- _Exercise instructions_
Take the data below and copy exactly the lines starting at the one with "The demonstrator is" and finishing at the one with "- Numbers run", both included.

**** Collected data ****

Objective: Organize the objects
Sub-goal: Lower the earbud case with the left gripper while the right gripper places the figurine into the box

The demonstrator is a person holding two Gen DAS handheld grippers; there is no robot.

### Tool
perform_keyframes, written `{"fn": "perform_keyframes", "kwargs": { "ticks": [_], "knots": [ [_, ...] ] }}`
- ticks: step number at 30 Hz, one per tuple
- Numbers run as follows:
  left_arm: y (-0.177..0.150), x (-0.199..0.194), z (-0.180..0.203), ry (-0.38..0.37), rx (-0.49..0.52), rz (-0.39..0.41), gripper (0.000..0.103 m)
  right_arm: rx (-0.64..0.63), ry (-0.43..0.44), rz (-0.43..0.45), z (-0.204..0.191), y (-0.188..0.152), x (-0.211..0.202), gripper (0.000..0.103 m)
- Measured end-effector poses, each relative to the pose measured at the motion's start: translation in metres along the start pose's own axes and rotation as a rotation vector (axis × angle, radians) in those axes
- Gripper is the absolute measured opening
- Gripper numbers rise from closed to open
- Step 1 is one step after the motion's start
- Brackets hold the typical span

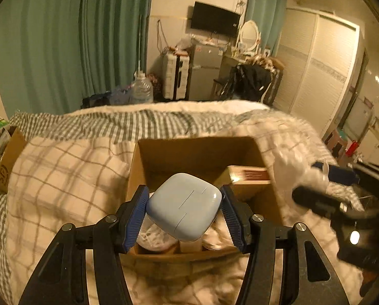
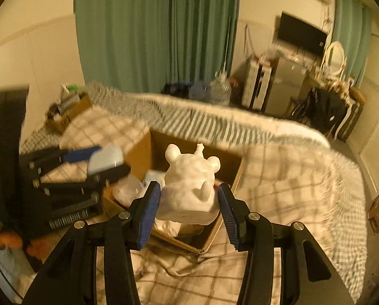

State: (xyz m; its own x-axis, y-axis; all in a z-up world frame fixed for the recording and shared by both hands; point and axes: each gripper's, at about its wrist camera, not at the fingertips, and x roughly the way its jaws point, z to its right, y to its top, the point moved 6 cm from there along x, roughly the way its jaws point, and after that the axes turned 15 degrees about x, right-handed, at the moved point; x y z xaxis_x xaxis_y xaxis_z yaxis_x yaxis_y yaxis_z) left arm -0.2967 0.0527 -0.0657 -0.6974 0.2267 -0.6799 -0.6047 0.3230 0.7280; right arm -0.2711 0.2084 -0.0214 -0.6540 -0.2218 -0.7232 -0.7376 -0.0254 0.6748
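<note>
From the left wrist view, the left tongs point(image 1: 184, 209) hold a pale blue case point(image 1: 184, 207), squeezed from both sides so it cannot drop. It hangs over the near end of an open cardboard box point(image 1: 143, 162) on the bed point(image 1: 62, 167). Inside the box are a brown carton point(image 1: 250, 175) on the right and some white things I cannot make out. A second box point(image 1: 9, 152) full of small things sits far left.

From the right wrist view, the right tongs point(image 2: 189, 203) hold a white bear figure point(image 2: 189, 180) by its bottom part, standing up, over the same box point(image 2: 230, 175). Maybe both things are being sorted.
</note>
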Motion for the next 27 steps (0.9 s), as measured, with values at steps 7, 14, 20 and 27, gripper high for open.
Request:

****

- _Problem solution_
The demonstrator is a person holding two Gen DAS handheld grippers; there is no robot.

### Tool
perform_keyframes, written `{"fn": "perform_keyframes", "kwargs": { "ticks": [_], "knots": [ [_, ...] ] }}`
- ticks: step number at 30 Hz, one per tuple
- Numbers run as follows:

The output has nothing more to it.